Attention America: I've decided to jump right onto the brainwashing bandwagon. I'd rather watch re-runs of Good Times on TV land as a commentary on African American life-30 years later and African Americans are still "keepin' our heads above water...and still able to find the humor in it, then spend hours worrying about the reality of political setbacks for people of color. I'd rather watch 24, or Commander in Chief for an understanding of the American political system-at least these shows about the administration are far more forthcoming then our real one.
I've become increasingly depressed by the fact that by the time I can afford to buy a house, get married, settle down and have kids-it'll be time for me to retire, but by the time I can afford to retire, and collect my social security (if it still exists by then) I'll be about 90. But perhaps by that time they'll be some new vaccine, or drug advertised that will be able to impregnate women without need of ovaries or a menstrual cycle.
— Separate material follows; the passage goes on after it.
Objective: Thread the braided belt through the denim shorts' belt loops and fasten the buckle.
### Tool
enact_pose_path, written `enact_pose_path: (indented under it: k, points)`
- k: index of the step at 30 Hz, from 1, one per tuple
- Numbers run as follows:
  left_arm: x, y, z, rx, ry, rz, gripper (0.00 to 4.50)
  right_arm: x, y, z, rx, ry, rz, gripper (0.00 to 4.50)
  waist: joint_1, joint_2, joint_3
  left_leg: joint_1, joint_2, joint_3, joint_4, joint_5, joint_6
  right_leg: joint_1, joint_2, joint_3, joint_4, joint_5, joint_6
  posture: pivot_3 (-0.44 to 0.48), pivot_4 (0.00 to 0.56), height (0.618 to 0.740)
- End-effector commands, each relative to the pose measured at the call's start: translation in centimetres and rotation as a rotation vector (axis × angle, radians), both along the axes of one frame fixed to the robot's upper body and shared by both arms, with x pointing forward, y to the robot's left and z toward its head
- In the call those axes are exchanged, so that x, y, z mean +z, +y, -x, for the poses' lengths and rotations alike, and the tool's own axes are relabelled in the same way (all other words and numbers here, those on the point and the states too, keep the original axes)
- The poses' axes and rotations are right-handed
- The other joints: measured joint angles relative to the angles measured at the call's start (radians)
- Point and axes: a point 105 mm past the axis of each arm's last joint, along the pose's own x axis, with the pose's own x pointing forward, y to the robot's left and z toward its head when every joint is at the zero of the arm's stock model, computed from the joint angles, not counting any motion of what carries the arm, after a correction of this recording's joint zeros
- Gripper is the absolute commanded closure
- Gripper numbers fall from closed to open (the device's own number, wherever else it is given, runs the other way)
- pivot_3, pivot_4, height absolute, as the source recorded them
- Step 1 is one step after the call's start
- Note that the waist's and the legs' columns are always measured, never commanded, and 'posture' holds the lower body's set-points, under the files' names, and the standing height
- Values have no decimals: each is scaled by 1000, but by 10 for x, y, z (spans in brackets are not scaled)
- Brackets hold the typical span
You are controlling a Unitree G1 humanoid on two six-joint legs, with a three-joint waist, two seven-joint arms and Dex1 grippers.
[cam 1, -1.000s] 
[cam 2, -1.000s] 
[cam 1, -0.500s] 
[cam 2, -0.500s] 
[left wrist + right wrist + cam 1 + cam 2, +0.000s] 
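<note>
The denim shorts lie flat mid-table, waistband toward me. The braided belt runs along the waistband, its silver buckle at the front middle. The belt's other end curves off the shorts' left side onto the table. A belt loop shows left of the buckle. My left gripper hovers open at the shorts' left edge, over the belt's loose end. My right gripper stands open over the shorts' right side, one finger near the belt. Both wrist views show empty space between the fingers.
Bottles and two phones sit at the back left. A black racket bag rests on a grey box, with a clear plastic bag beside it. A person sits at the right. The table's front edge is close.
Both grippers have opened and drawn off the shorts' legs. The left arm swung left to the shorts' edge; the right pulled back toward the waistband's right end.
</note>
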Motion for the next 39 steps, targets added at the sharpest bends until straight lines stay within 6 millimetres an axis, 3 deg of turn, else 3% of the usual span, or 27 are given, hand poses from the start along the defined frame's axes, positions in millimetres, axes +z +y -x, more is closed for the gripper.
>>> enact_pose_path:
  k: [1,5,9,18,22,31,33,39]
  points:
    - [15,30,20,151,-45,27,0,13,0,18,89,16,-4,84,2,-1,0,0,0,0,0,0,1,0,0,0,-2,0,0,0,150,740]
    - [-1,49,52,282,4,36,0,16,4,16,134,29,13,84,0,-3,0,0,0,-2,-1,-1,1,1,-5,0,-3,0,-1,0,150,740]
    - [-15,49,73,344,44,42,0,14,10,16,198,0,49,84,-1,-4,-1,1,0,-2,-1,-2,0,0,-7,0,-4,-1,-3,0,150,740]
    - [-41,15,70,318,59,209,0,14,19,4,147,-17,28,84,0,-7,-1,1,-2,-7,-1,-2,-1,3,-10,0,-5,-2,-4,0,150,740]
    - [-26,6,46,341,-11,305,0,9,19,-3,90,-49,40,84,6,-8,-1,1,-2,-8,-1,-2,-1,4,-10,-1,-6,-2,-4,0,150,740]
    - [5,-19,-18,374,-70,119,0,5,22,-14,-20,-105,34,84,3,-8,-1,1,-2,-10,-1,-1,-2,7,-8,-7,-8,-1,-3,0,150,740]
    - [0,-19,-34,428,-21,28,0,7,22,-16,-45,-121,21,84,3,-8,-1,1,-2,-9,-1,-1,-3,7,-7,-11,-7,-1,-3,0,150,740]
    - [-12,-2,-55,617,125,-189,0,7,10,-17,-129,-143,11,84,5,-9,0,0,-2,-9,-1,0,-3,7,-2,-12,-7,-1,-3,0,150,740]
Well, would you look at that-turns out I do have something to write about after all. Excuse me a moment while I turn on my computer, I need to get writing before I lose the urge. I think I'll fix myself a cocktail in the meantime.
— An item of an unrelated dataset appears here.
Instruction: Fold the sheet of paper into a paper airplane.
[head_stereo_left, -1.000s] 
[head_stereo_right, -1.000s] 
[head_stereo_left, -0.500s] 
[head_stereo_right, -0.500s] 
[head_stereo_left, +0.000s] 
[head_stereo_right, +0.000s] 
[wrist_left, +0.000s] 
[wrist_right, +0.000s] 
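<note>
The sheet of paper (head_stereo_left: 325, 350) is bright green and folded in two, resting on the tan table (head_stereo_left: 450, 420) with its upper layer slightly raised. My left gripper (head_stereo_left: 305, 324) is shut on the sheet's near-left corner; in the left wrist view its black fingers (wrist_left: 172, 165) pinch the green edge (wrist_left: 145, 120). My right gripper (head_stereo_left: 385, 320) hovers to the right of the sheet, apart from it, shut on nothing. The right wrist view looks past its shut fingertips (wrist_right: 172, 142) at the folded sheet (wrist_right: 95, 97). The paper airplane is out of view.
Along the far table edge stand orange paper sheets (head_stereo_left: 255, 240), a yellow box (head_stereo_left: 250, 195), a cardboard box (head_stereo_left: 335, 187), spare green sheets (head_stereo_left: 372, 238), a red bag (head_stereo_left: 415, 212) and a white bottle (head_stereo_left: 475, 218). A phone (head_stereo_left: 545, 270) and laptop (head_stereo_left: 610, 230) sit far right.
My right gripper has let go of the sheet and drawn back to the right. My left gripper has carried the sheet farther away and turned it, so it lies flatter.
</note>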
My computer's booted up, I've fixed myself a gin martini (shaken not stirred) and I stretch my fingers over the keyboard and get ready to unleash my fury on the world. As soon as I get ready to strike my first key, something stops me in my tracks. Out of the corner of my eye, I notice a the green light flashing; it's the cable box, alerting me that it's 7:00 pm. Abort mission- King of Queens is on. (I have a jones for Kevin James and I'm not ashamed of it...anymore.) There's something cathartic for me about this show about a chubby working class guy from Queens who has a gorgeous wife, a black Best friend, and a nutty father-in-law living in the basement.
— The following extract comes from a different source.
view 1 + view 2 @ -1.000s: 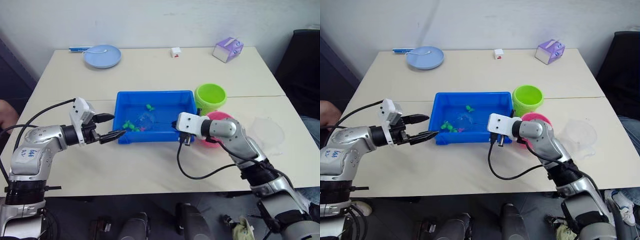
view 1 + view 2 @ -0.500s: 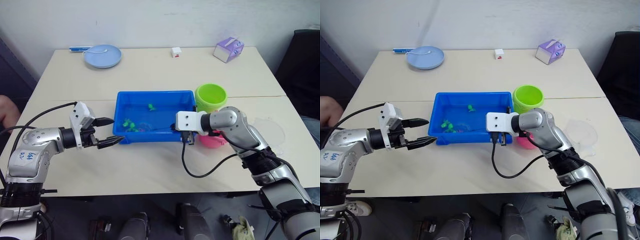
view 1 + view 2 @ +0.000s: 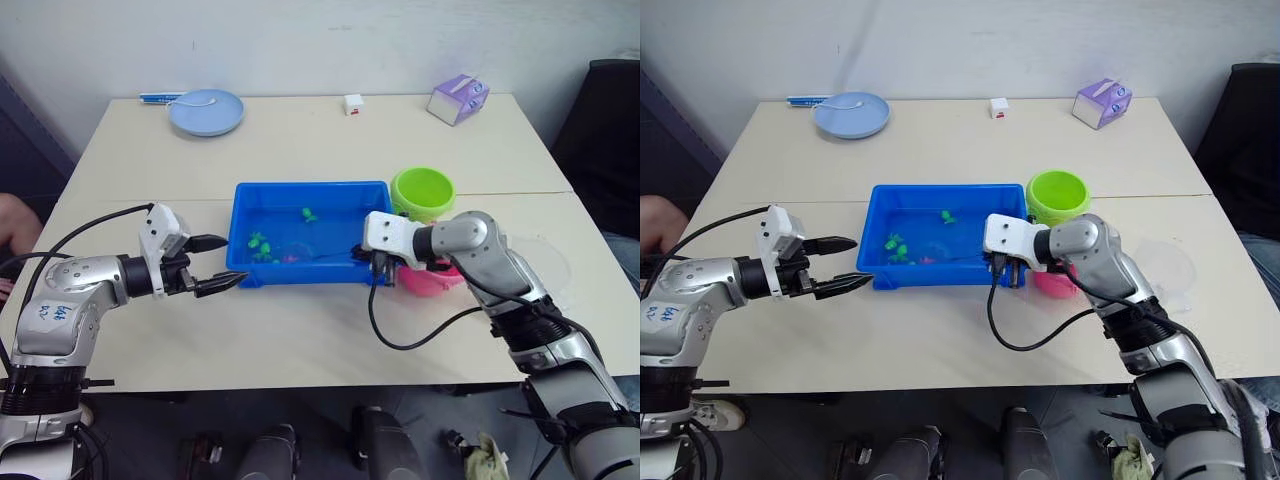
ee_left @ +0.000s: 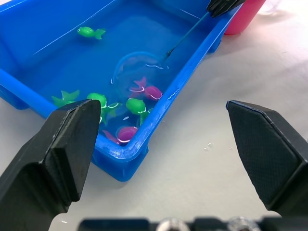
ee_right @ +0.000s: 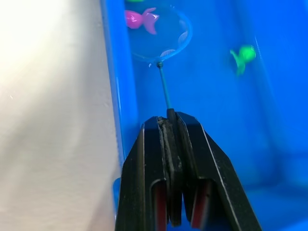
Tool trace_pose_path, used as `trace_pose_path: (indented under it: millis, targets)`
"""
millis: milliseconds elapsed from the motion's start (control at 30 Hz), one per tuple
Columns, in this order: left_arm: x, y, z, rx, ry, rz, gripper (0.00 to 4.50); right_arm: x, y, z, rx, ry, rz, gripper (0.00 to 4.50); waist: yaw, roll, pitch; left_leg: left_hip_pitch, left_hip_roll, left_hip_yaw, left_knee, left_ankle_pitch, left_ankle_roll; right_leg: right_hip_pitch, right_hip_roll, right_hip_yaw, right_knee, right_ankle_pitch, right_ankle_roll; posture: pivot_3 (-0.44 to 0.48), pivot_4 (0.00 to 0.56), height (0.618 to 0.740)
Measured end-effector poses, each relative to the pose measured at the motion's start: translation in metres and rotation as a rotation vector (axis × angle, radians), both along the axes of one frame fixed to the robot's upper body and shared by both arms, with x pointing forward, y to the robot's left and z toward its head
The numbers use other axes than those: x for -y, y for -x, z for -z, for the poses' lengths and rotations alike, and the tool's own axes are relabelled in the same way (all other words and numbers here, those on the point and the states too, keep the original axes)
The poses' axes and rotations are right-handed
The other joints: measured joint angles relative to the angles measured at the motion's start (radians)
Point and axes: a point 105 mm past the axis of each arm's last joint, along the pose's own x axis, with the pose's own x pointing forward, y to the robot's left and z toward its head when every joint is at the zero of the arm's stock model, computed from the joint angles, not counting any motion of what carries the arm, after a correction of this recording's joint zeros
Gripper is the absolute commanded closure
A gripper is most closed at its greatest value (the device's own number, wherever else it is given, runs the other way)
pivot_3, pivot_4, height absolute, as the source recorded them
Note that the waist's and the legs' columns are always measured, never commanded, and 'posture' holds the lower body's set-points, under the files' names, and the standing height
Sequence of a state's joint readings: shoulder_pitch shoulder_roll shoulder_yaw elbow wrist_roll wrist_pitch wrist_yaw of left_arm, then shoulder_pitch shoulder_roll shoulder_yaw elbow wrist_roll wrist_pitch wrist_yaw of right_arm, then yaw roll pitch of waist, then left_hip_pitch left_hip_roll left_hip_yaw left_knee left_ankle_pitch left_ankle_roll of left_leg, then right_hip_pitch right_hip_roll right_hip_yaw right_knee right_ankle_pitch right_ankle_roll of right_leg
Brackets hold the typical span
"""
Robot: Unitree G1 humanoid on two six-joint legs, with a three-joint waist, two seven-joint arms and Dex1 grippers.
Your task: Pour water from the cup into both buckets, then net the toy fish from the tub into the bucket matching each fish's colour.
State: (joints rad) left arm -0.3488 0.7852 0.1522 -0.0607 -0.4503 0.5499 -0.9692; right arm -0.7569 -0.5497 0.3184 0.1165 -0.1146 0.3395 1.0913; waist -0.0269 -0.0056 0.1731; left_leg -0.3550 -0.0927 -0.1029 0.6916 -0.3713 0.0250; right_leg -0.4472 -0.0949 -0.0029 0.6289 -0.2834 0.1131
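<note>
The blue tub [image 3: 310, 187] holds water and several green and pink toy fish [image 4: 138, 105]. My right gripper [image 5: 169, 126] is shut on the dark handle of the net [image 5: 160, 42], at the tub's right end. The net's hoop [image 4: 139, 71] lies in the water with a pink fish [image 5: 139, 19] at its edge. Open, my left gripper [image 3: 234, 261] hovers just left of the tub. The green bucket [image 3: 422, 192] and pink bucket [image 3: 432, 279] stand right of the tub. The clear cup [image 3: 546, 263] sits further right.
At the table's far side are a pale-blue plate [image 3: 205, 111], a small white cube [image 3: 351, 104] and a purple box [image 3: 456, 98]. A person's hand [image 3: 12, 218] shows at the left edge.
My right gripper has drawn back to the right along the tub's front with the net, its hoop still in the water. My left gripper pulled slightly left, away from the tub.
</note>
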Motion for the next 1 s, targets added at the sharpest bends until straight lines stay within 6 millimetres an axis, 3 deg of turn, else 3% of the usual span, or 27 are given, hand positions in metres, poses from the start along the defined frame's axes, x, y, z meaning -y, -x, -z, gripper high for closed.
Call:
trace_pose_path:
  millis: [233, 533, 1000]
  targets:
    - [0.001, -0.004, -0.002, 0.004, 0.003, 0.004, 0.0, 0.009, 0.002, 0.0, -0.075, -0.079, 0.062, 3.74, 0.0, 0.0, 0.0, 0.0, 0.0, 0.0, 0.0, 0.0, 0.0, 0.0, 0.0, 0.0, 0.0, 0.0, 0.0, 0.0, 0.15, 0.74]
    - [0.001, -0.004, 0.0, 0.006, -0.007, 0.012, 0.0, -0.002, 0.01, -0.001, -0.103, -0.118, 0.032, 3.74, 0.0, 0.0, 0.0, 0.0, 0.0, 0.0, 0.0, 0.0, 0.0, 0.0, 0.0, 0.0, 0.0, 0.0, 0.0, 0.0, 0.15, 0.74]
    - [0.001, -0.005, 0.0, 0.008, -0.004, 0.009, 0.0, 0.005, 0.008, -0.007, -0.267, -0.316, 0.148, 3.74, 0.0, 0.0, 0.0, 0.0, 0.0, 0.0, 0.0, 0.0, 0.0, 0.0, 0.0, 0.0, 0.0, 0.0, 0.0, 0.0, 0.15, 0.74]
I can relate: I'm a working class black chick with a gorgeous boyfriend, trying to make it. I'm living in a basement apartment with a nutty relative, and I have several good friends who are white. Contrary to popular oppinion, it is possible to sustain a relationship with someone of an opposite race without making race, politics or class an issue. Also contrary to popular belief, King of Queens is fine entertainment! Reality television at it's best! It's life and it's funny! (Doug and Deacon do the best Al Kramden and Ed Norton impression I've ever seen!) So I turn off my computer, lay back in the couch and relax-I'll unleash the fury another time. Probably fafter the gubernatorial elections-Until then my friends, I hope you will forgive me for abandoning the real world for a while.